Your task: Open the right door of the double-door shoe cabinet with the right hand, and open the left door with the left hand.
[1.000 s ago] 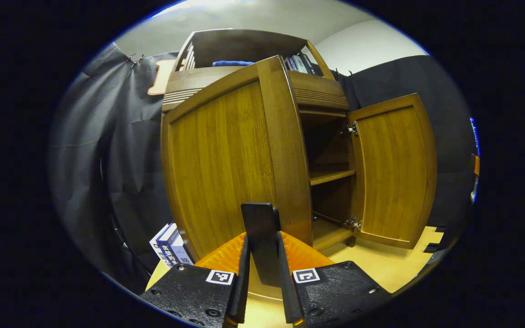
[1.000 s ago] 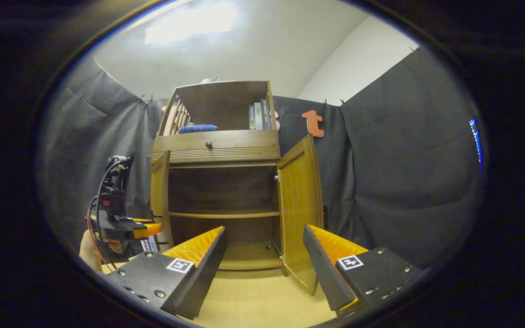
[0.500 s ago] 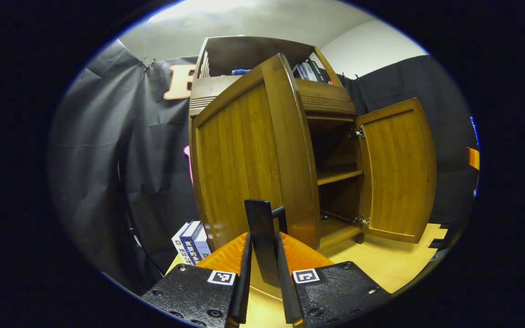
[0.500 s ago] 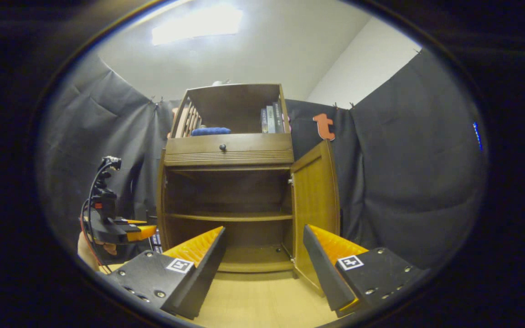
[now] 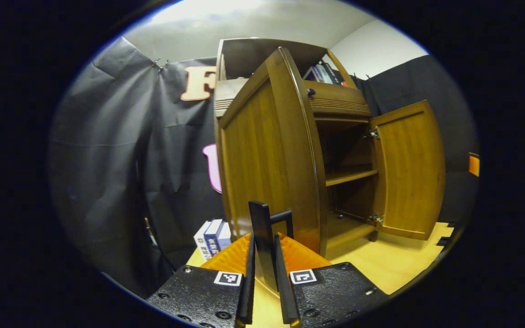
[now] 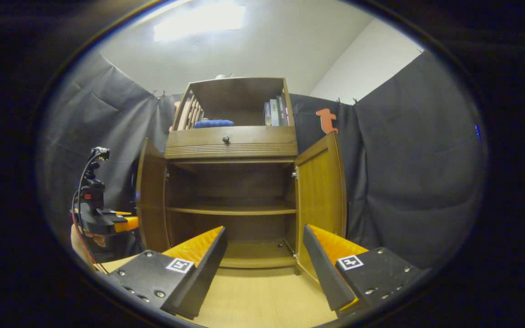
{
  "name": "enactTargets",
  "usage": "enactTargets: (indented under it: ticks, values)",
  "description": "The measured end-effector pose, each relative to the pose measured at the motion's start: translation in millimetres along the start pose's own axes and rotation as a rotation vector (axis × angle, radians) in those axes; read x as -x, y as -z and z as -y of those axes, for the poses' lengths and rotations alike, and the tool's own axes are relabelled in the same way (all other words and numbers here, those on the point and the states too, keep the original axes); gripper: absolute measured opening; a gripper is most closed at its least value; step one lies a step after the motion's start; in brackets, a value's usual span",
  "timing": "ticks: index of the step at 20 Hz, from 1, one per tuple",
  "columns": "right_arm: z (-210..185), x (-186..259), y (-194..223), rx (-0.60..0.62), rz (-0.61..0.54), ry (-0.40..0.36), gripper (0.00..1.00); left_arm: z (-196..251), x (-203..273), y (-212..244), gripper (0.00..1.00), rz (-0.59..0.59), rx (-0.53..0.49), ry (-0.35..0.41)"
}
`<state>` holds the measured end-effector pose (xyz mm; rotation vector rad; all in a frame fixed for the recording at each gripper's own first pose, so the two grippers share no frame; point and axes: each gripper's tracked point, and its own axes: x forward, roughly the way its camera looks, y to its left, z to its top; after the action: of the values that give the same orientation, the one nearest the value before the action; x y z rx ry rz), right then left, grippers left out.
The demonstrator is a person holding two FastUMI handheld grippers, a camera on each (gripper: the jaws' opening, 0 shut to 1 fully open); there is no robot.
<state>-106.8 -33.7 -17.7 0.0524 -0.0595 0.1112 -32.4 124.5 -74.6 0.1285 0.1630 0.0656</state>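
The wooden shoe cabinet (image 6: 233, 142) stands with both doors swung out. In the left gripper view the left door (image 5: 262, 155) is seen almost edge-on, and my left gripper (image 5: 264, 238) is shut on its dark bar handle (image 5: 259, 214). The right door (image 5: 410, 168) hangs wide open beyond it. In the right gripper view my right gripper (image 6: 262, 259) is open, with nothing between its fingers, facing the bare shelves. There the left door (image 6: 151, 196) and right door (image 6: 321, 191) flank the opening, and the left gripper (image 6: 107, 221) shows by the left door, held by a hand (image 6: 82, 237).
Books (image 6: 276, 111) and a blue bundle (image 6: 212, 123) sit on the cabinet's top shelf above a drawer with a knob (image 6: 225, 139). A few books (image 5: 212, 236) stand on the floor left of the cabinet. Black cloth walls close in on both sides; light wooden floor (image 6: 262, 296) lies in front.
The left door has swung farther out, with my left gripper still shut on its handle and moving along with it. The right gripper stays open and has barely shifted.
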Motion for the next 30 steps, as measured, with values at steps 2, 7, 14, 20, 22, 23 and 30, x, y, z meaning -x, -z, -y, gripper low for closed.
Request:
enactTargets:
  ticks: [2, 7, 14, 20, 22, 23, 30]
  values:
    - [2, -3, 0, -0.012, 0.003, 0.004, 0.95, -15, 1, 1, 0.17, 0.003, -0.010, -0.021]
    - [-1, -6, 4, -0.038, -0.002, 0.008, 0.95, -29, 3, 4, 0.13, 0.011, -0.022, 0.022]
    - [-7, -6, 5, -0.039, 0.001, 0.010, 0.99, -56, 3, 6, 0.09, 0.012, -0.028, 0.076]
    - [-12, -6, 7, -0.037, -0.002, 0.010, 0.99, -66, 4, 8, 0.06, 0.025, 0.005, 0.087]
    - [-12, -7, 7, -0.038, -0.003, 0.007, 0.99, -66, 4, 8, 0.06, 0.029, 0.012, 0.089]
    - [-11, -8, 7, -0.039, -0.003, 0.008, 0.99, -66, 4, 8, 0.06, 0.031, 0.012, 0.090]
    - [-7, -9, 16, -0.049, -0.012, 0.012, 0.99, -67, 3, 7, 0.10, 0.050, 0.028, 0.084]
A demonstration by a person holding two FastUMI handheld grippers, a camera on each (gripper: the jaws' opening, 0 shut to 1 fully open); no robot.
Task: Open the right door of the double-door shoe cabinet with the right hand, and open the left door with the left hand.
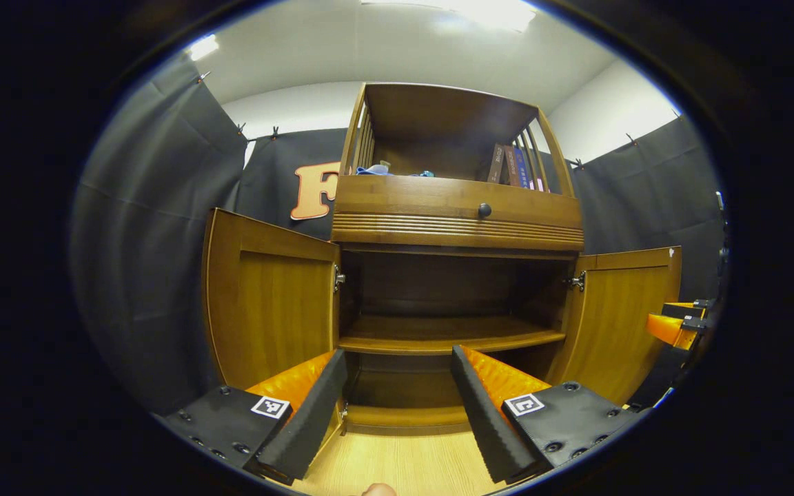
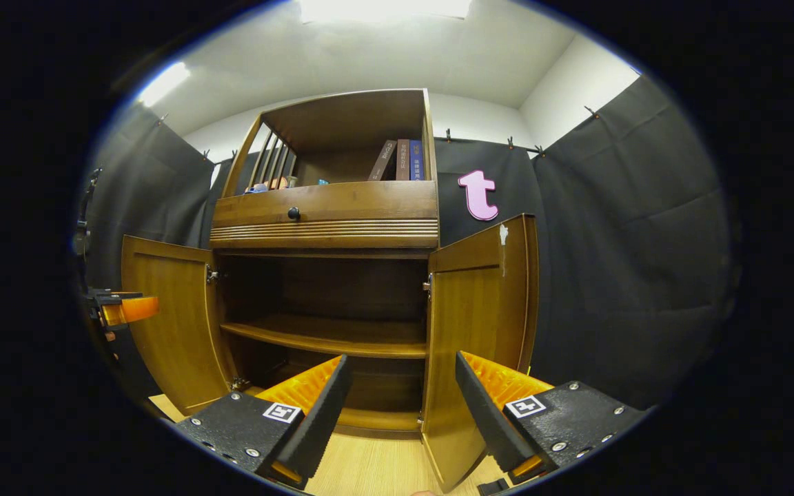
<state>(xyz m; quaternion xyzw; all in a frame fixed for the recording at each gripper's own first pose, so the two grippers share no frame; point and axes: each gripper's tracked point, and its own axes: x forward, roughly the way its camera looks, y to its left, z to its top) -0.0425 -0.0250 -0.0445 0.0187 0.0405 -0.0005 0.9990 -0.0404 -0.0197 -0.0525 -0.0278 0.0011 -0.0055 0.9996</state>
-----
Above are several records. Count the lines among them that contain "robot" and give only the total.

2